:: Data section ::
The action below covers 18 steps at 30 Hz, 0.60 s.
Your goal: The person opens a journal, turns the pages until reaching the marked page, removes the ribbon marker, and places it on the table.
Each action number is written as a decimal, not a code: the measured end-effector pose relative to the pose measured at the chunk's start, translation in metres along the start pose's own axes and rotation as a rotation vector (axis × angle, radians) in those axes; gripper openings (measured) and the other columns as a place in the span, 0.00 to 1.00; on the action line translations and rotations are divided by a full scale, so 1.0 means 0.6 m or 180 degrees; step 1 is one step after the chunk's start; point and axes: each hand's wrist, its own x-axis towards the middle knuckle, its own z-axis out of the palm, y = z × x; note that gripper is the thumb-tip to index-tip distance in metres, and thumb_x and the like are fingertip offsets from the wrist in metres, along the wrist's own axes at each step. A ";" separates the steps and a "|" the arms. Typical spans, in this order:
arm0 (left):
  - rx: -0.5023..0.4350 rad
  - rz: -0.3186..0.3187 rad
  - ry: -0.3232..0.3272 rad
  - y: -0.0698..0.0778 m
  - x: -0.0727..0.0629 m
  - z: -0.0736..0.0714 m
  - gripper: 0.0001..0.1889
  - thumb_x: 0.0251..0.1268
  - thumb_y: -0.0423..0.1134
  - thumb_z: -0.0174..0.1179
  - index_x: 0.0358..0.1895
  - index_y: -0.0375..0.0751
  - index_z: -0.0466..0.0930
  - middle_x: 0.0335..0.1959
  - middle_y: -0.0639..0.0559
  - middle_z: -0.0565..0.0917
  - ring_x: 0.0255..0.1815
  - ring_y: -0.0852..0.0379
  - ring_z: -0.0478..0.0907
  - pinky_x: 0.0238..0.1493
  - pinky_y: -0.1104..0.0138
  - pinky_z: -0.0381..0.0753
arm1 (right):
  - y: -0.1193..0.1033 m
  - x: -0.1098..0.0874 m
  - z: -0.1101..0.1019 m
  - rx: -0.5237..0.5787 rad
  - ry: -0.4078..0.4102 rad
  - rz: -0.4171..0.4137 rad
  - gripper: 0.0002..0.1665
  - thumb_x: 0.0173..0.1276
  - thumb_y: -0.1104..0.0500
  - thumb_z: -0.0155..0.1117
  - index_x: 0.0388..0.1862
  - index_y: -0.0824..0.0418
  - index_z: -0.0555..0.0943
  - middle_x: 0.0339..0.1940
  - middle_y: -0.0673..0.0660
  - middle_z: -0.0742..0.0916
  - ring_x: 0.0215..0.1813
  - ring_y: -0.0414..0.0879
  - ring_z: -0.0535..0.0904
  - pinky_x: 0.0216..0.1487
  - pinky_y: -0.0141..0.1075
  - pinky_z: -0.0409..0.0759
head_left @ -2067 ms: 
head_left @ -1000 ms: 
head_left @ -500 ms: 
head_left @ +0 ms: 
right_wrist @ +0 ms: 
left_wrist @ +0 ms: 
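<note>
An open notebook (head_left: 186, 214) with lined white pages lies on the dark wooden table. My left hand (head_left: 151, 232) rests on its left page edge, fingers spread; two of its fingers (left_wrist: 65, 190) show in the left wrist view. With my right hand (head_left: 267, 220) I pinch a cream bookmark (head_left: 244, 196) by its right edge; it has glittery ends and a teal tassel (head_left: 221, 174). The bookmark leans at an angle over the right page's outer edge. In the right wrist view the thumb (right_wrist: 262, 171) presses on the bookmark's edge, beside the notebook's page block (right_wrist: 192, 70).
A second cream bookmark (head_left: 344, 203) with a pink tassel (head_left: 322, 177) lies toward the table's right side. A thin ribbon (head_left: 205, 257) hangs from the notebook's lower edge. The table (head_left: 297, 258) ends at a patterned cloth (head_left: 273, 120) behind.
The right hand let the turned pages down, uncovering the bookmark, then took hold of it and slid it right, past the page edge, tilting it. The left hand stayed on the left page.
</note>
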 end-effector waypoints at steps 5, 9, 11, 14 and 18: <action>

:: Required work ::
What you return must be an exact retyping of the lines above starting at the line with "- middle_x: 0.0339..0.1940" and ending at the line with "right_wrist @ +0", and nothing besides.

:: Answer for the task ::
  - middle_x: 0.0339..0.1940
  - middle_y: -0.0673..0.0660
  - middle_z: -0.0742..0.0916
  - ring_x: 0.0215..0.1813
  - ring_y: -0.0414..0.0879
  - ring_z: -0.0535..0.0904
  - pinky_x: 0.0216..0.1487
  - pinky_y: -0.0141..0.1075
  - pinky_z: -0.0409..0.0759
head_left @ -2067 ms: 
head_left @ -1000 ms: 
head_left @ -500 ms: 
head_left @ +0 ms: 
right_wrist @ +0 ms: 

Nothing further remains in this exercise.